> [WHAT NEEDS TO BE DONE]: Please print every line of the material below exactly.

> [DATASET EXCERPT]:
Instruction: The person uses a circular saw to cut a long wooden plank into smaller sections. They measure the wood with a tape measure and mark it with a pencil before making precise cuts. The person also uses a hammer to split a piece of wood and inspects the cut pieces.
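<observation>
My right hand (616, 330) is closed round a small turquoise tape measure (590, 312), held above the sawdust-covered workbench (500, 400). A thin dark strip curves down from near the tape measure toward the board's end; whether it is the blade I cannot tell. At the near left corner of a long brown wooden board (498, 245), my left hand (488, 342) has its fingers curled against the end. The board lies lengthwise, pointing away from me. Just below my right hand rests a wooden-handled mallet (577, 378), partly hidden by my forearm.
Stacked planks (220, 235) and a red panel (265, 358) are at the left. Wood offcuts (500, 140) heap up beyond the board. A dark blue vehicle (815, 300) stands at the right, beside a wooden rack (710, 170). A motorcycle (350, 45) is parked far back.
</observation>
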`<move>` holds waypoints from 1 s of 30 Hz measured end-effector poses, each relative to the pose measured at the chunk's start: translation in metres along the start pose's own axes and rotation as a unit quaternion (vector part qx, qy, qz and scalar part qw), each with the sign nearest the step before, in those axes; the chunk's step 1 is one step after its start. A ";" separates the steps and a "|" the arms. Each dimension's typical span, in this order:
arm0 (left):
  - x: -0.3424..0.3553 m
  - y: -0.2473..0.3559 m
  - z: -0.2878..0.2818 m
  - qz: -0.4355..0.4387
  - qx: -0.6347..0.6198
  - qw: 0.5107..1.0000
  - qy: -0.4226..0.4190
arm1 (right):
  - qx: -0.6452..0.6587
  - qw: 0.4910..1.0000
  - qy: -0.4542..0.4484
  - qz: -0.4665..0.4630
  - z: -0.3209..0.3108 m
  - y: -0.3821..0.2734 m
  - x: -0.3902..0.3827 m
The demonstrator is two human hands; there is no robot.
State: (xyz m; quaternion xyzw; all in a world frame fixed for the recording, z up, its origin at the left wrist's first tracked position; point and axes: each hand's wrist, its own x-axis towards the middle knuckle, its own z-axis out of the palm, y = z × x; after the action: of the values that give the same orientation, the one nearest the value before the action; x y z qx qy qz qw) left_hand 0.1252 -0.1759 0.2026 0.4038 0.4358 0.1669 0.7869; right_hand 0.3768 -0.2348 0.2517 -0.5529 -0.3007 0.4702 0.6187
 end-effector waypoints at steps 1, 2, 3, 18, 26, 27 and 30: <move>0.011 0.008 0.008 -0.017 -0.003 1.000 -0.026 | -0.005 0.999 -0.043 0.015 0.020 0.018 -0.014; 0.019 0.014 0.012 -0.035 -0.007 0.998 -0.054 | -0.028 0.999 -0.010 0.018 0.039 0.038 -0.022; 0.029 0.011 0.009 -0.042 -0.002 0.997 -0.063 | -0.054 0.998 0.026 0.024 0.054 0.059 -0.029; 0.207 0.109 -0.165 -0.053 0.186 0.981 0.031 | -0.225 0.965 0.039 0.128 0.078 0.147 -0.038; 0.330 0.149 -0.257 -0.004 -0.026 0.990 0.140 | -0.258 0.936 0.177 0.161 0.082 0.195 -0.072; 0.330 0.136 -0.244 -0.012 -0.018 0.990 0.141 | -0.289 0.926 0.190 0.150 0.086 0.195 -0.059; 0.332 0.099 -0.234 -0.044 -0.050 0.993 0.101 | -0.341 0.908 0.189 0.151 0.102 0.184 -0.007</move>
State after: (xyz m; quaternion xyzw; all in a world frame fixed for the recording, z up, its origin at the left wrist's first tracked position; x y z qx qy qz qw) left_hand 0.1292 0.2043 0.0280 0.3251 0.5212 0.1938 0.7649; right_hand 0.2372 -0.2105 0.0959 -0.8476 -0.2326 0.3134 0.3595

> [YOUR RESPONSE]:
Instruction: The person uses a circular saw to cut a long wooden plank into smaller sections. They measure the wood with a tape measure and mark it with a pencil before making precise cuts. The person also uses a hammer to split a piece of wood and inspects the cut pieces.
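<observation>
My right hand (616, 330) is closed round a small turquoise tape measure (590, 312), held above the sawdust-covered workbench (500, 400). A thin dark strip curves down from near the tape measure toward the board's end; whether it is the blade I cannot tell. At the near left corner of a long brown wooden board (498, 245), my left hand (488, 342) has its fingers curled against the end. The board lies lengthwise, pointing away from me. Just below my right hand rests a wooden-handled mallet (577, 378), partly hidden by my forearm.
Stacked planks (220, 235) and a red panel (265, 358) are at the left. Wood offcuts (500, 140) heap up beyond the board. A dark blue vehicle (815, 300) stands at the right, beside a wooden rack (710, 170). A motorcycle (350, 45) is parked far back.
</observation>
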`<move>` holds waypoints from 1 s of 30 Hz measured end-effector poses, each relative to the pose measured at the chunk's start: translation in metres along the start pose's own axes and rotation as a unit quaternion (vector part qx, qy, qz and scalar part qw), each with the sign nearest the step before, in those axes; the chunk's step 1 is one step after its start. A ";" separates the steps and a "|" the arms. Each dimension's typical span, in this order:
arm0 (left):
  - x: -0.3424..0.3553 m
  - y: -0.2473..0.3559 m
  - z: -0.2878..0.2818 m
  - qz: -0.4355..0.4387
  - qx: -0.6347..0.6198
  - qw: 0.5107..1.0000
  - qy: -0.4226..0.4190
arm1 (right):
  - qx: -0.6452..0.6587
  - qw: 0.4910..1.0000
  - qy: -0.4542..0.4484
  - qz: -0.4665..0.4630
  - z: -0.3209..0.3108 m
  - y: -0.3821..0.2734 m
  - x: -0.3902..0.3827 m
The demonstrator is two human hands; there is no robot.
State: (xyz m; quaternion xyzw; all in a world frame fixed for the recording, z up, its origin at the left wrist's first tracked position; point and axes: each hand's wrist, its own x-axis towards the middle knuckle, its own z-axis out of the palm, y = z × x; after the action: of the values that give the same orientation, the one nearest the value before the action; x y z qx qy qz qw) left_hand 0.1252 -0.1759 0.2026 0.4038 0.4358 0.1669 0.7869; right_hand 0.3768 -0.2348 0.2517 -0.5529 -0.3007 0.4702 0.6187
 end-effector waypoints at steps 1, 2, 3, 18, 26, 27 and 30: <move>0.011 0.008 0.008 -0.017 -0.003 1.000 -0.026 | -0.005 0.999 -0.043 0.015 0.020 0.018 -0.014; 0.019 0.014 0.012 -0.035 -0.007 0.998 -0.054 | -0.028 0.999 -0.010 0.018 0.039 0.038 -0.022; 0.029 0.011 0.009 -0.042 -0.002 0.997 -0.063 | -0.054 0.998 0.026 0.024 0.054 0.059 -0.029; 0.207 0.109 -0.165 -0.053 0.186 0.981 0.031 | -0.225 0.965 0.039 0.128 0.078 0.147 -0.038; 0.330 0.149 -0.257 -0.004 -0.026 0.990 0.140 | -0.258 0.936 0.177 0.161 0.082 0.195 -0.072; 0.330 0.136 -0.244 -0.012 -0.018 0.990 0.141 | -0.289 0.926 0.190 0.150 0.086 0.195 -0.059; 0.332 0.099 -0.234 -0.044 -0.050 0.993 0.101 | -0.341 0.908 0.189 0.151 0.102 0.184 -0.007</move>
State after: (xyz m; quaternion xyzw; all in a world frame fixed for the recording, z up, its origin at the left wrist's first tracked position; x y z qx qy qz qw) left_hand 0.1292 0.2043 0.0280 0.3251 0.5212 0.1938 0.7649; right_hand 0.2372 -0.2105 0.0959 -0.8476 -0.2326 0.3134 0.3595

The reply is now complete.